At the end of 2016, there were 420 million unique subscribers in sub-Saharan Africa, equivalent to a penetration rate of 43 per cent. This is according to GSMA Intelligence’s GSMA sub-Saharan: The Mobile Economy 2017 report released recently.
Further, the survey showed that mobile technologies and services generated Sh11 trillion of economic value in sub-Saharan Africa in 2016, equivalent to 7.7 per cent of GDP. The mobile ecosystem also supported approximately 3.5 million jobs in sub-Saharan Africa in 2016.
In Kenya, the mobile revolution is making significant contribution. For instance, by providing the poor with the financial services they need to make investments and manage unexpected expenses, the mobile money services industry is helping to eliminate extreme poverty.
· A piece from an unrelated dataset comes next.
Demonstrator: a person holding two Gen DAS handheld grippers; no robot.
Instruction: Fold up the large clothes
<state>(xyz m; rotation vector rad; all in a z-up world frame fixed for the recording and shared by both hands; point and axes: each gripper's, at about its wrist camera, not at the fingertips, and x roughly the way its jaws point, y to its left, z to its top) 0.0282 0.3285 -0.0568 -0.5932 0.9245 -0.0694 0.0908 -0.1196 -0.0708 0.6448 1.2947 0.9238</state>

Recent estimates found that access to M-Pesa has lifted 194,000 households in Kenya out of poverty since its inception in 2007.
Adding to this, more than 40 per cent of the adult population in Kenya is now reported to be using mobile money regularly. From a capital markets standpoint, mobile penetration (sitting at 59 per cent) can help score several important victories too. In this article, I highlight only two.
One, through mobile connectivity, financial markets can help deepen financial inclusion – especially for the young. According to the 2016 FinAccess Household Survey, 23 per cent of young adults aged 18 to 25 years are excluded and are less likely to have formal accounts compared to the national average of 17.4 per cent. Since majority of youth are tech-savvy, signing them up should not be a problem.
Perhaps, the only hurdle would be investor education. On the same point, the report also showed that exclusion for the poorest continues to be high at 42 per cent compared with the national average of 17.4 per cent.
By contrast, 95 per cent of the wealthiest quintile are formally included. Again, increasing mobile-based solutions can help bridge this gap and deepen financial inclusivity.
Two; through mobile financial services, markets can present a formidable alternative to betting. With several intermediaries now shifting to mobile-based trading, it’s safe to expect such development. Of course, by any measure, this is no small war.
Just to give perspective, according to a recent (March 2017) GeoPoll rapid survey, Kenya was reported as having the highest number of betting youth in sub-Saharan Africa.
The survey also established that more than half (54 per cent) of youth in the region have tried their hand at gambling with Kenya having the highest number of betters at 76 per cent.
What’s more, a Digital Skills Observatory survey showed that smartphone usage in the country seemed to increase the amount of time people are spending gambling.
But be that as it may, improving mobile connectivity, together with a sustained thorough investor education campaign, this battle for minds can be won.
Indeed, mobile phones have become a vital tool. There is no doubt the expanding mobile money ecosystem has brought about huge economic and social gains. For the financial markets, it’s a wonderful opportunity to add on the same. The impact on the economy could be transformative.